Sunday 15 February 2009

The Lothlothian Question

By Tam Thebamothebinns.

Hey man it's not, like...right, dig...?

Like, those little dudes in the Shire, man, can do what...they want see?
But the righteous dudes of Middle-Earthingland, can't say shit to them...
Well...apart from Soreon the Eye Broon and his lickspittle dude Borrowmore Darling.
The little munchkins are always whingeing about the Ringwraiths on the Brandywine.
But it makes, we don't want them on the Entwash dude, that would just be too dangerous!
But they do export really gnarly pipeweed...Look at the smokerings...

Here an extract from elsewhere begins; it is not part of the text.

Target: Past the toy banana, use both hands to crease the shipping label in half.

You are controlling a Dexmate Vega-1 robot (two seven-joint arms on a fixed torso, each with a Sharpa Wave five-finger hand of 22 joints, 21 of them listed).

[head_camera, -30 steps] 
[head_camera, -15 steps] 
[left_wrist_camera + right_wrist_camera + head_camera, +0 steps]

  1. Conan i agree, the Old Firm match was not a classic, bit like some of your books lol

  2. Tom Bombadil for FM!

    WV =pokerst

    cheeky bugger

  3. Three Rings for the Welsh kings under the sky,
    Seven for the Scottish-lords in their Mountains of stone,
    Nine for all the Free Men doomed to die,
    One for the Tory Lord on his dark throne
    In the Land of Thatcher where the Shadows lie.
    One Ring to rule them all, One Ring to find them,
    One Ring to bring them all and in the darkness and unemployment bind them
    In the Land of Thatcher where the Shadows lie.

  4. Nikos,

    Were you in the first scene of MacBeth with Brown and Darling? Or did you and Brown leave Darling at home to play Cinderella?


    Get back to the cavemen - its more my era. When I was a child there was one inhabited black house left on the island where three brothers lived for many years. They moved to a centrally heated bungalow and within a year they had all passed away. God, I've realised what a gloomy sod I'm becoming since I started visiting these blogs.